• **What you have to do**
The reply must consist of the complete listing, reproduced exactly, with no images included.

════════

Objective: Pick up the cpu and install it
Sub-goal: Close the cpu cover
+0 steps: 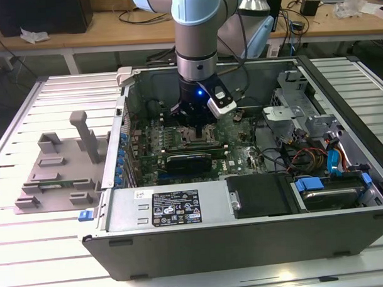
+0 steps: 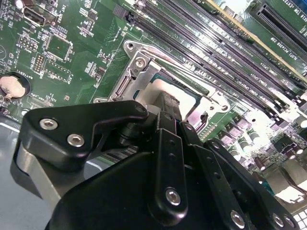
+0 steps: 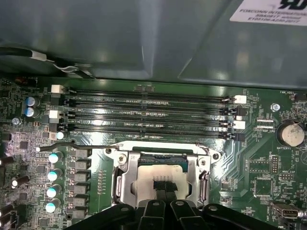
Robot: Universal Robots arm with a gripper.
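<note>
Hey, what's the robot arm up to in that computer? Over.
The gripper low in the computer case, at the socket. The cpu lies in the socket, under the gripper. Nothing seen blocking.

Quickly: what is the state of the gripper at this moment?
Gripper: cannot be told; it sits low over the cpu in the socket.

A black label with white print and symbols sits on the grey power supply cover, lower middle of the exterior view; its words are too small to make out. In the first wrist view a white label with dark print sits on the case wall. Tiny white lettering marks the green motherboard beside the memory slots.
</note>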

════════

• **Task answer**
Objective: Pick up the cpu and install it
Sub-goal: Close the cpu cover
+0 steps: 
+0 steps: 
+0 steps: 
Robot: Universal Robots arm with a gripper.
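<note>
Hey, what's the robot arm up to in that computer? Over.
The gripper low in the computer case, at the socket. The cpu lies in the socket, under the gripper. Nothing seen blocking.

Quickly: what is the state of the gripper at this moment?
Gripper: cannot be told; it sits low over the cpu in the socket.

A black label with white print and symbols sits on the grey power supply cover, lower middle of the exterior view; its words are too small to make out. In the first wrist view a white label with dark print sits on the case wall. Tiny white lettering marks the green motherboard beside the memory slots.
</note>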

Nothing more is needed to finish the exercise.